_Assignment_
Your answer must be every line of the data that contains "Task".

────────────────────

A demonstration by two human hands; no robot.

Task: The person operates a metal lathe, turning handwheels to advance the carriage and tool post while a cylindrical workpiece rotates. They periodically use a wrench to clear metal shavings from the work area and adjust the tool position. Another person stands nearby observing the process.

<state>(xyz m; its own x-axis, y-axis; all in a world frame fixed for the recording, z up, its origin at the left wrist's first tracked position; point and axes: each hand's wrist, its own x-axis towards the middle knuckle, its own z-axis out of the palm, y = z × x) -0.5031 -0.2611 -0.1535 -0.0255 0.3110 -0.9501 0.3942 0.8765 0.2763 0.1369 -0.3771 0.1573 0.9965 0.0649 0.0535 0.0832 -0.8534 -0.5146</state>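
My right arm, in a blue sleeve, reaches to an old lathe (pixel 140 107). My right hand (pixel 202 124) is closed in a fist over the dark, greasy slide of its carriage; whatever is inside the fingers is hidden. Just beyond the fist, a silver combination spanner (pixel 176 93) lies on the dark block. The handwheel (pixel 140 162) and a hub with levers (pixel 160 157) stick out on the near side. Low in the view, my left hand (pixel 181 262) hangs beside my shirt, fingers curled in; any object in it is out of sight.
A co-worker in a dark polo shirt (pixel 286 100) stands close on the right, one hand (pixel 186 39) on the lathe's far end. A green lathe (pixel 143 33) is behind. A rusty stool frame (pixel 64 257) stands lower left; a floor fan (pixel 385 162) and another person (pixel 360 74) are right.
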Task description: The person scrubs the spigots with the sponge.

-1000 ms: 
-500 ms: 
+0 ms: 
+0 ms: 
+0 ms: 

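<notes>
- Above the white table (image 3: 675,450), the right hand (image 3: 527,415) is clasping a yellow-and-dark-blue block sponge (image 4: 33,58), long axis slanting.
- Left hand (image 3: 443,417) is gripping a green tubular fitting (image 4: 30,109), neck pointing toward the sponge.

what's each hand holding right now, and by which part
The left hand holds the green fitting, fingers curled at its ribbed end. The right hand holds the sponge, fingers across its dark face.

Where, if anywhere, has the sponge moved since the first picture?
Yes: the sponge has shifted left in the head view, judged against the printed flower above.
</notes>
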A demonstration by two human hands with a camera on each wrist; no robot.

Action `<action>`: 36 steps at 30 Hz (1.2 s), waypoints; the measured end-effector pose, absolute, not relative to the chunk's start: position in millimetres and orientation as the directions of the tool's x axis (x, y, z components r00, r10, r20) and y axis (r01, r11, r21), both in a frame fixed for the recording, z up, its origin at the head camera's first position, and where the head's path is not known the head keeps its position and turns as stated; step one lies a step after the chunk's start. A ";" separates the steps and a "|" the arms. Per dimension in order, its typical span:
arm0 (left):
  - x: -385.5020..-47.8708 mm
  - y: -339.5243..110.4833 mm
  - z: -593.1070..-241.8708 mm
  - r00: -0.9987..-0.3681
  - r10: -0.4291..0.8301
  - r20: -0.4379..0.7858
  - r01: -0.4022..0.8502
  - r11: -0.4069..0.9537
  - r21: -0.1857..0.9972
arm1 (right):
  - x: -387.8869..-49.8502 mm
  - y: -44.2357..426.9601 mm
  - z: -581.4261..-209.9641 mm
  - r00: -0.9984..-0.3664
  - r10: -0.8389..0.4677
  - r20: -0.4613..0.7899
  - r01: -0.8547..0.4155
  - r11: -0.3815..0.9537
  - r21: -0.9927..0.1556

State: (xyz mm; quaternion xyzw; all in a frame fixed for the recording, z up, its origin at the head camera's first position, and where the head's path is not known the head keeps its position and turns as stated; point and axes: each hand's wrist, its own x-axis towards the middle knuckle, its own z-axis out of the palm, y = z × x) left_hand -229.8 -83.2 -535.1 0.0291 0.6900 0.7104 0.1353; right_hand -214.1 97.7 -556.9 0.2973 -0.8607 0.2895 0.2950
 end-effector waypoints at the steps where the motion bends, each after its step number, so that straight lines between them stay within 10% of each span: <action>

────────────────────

_Written answer_
Task: The person operates a metal lathe, turning handwheels to advance the carriage and tool post while a cylindrical workpiece rotates. They periodically use a wrench to clear metal shavings from the work area and adjust the tool position. Another person stands nearby observing the process.
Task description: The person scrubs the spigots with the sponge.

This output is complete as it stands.